Cancer Therapy: Preclinical

Oral Silibinin Inhibits In vivo Human Bladder Tumor Xenograft Growth Involving Down-Regulation of Survivin

Rana P. Singh1,3, Alpna Tyagi1, Girish Sharma1, Sarumathi Mohan1 and Rajesh Agarwal1,2

Authors' Affiliations: 1 Department of Pharmaceutical Sciences, School of Pharmacy, and 2 University of Colorado Cancer Center, University of Colorado at Denver and Health Sciences Center, Denver, Colorado and 3 Cancer Biology Laboratory, School of Life Sciences, Jawaharlal Nehru University, New Delhi, India

Requests for reprints: Rajesh Agarwal, Department of Pharmaceutical Sciences, School of Pharmacy, University of Colorado at Denver and Health Sciences Center, 4200 East 9th Avenue, Box C238, Denver, CO 80262. Phone: 303-315-1381; Fax: 303-315-6281; E-mail: Rajesh.Agarwal{at}uchsc.edu.

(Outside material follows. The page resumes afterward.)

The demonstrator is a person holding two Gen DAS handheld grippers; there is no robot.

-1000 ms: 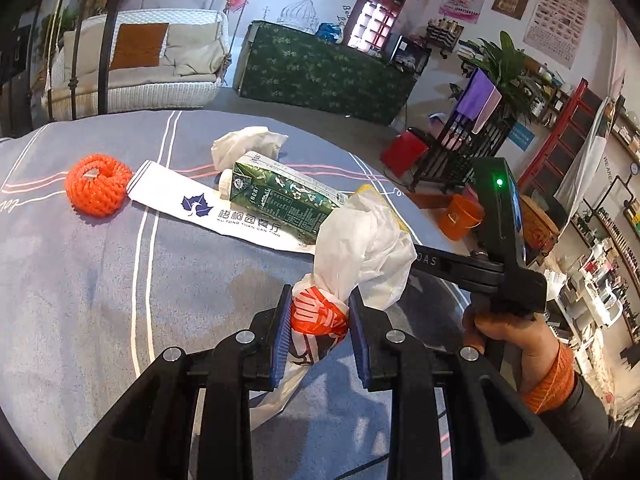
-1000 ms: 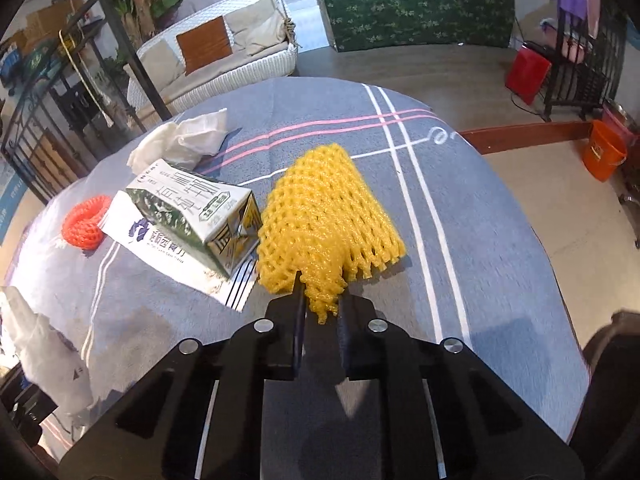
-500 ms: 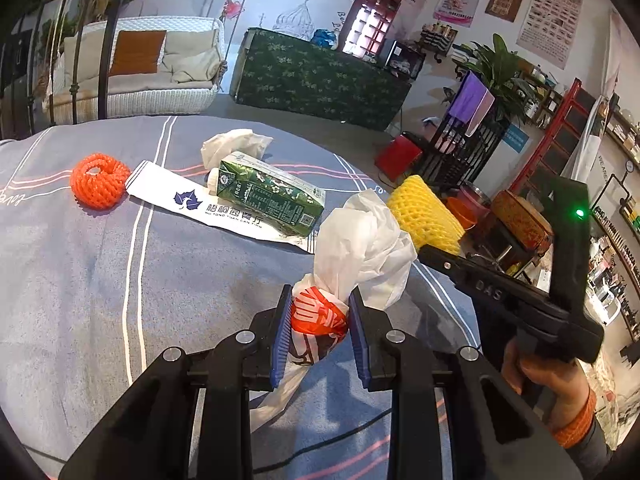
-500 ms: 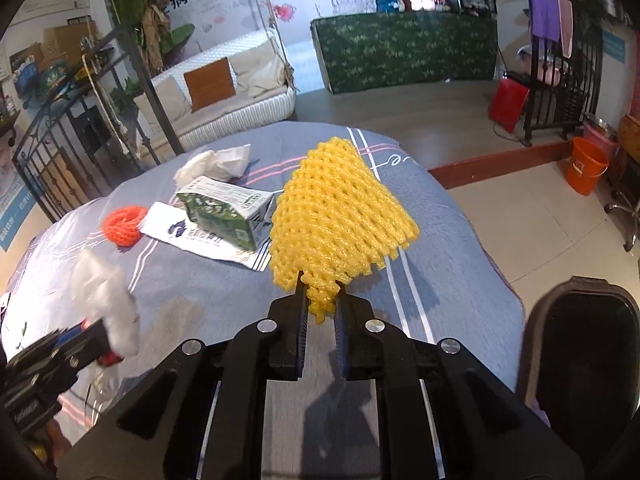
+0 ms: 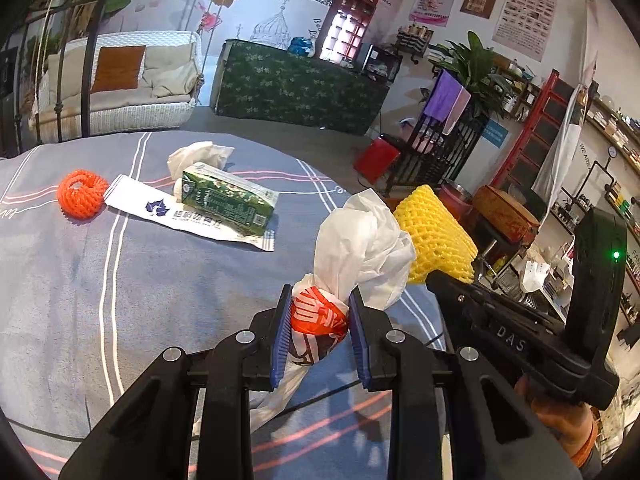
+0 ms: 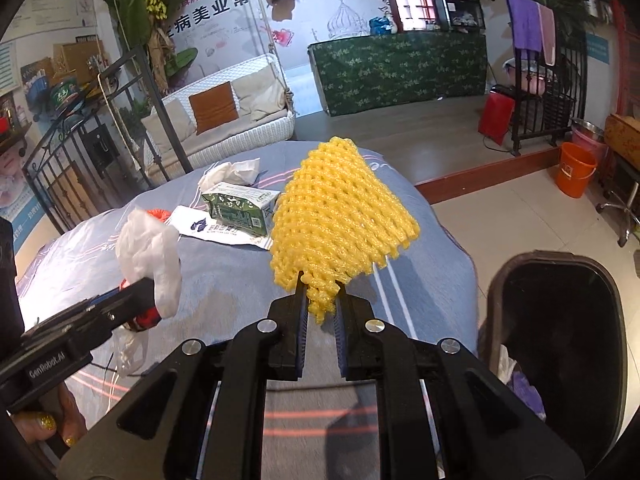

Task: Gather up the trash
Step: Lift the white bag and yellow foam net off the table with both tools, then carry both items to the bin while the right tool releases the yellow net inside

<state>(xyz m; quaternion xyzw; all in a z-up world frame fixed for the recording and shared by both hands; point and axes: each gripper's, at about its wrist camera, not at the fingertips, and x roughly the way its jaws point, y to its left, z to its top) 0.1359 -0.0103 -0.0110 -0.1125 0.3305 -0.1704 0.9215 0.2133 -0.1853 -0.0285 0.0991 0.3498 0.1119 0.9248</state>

Purpose: Chemoprevention is an upcoming approach to control bladder cancer, which is one of the commonly diagnosed malignancies showing recurrence rate of 70% or even higher. Recently, we observed the in vitro efficacy of silibinin, a flavanolignan, in human bladder transitional cell papilloma RT4 cells. Here, we investigated the antitumor efficacy and associated mechanisms of silibinin in RT4 tumor xenograft.

Experimental Design: RT4 tumor xenograft was implanted s.c. in athymic nude mice, and then animals were oral gavaged with silibinin at 100 and 200 mg/kg doses, 5 days/week for 12 weeks. Tumor growth, body weight, and diet consumption were recorded, and tumors were analyzed for proliferation, apoptosis, and angiogenesis biomarkers and molecular alterations by immunohistochemistry, immunoblot analysis, and ELISA. p53 small interfering RNA was used in cell culture to examine the role of p53 in survivin expression.

Results: Silibinin feeding inhibited tumor xenograft growth without any gross signs of toxicity. Silibinin decreased tumor volume by 51% to 58% (P ≤ 0.01) and tumor weight by 44% to 49% (P < 0.05). Silibinin moderately (P < 0.001) decreased cell proliferation and microvessel density and strongly (P < 0.001) increased apoptosis in tumors. Silibinin robustly decreased survivin protein expression and its nuclear localization, as well as tumor-secreted level in mouse plasma, but increased p53 and cleaved caspase-3 levels in tumors. Silibinin-caused decrease in survivin was independent of p53.

Conclusion: These findings identified in vivo antitumor efficacy of silibinin against human bladder tumor cells involving down-regulation of survivin and an increase in p53 expression together with enhanced apoptosis.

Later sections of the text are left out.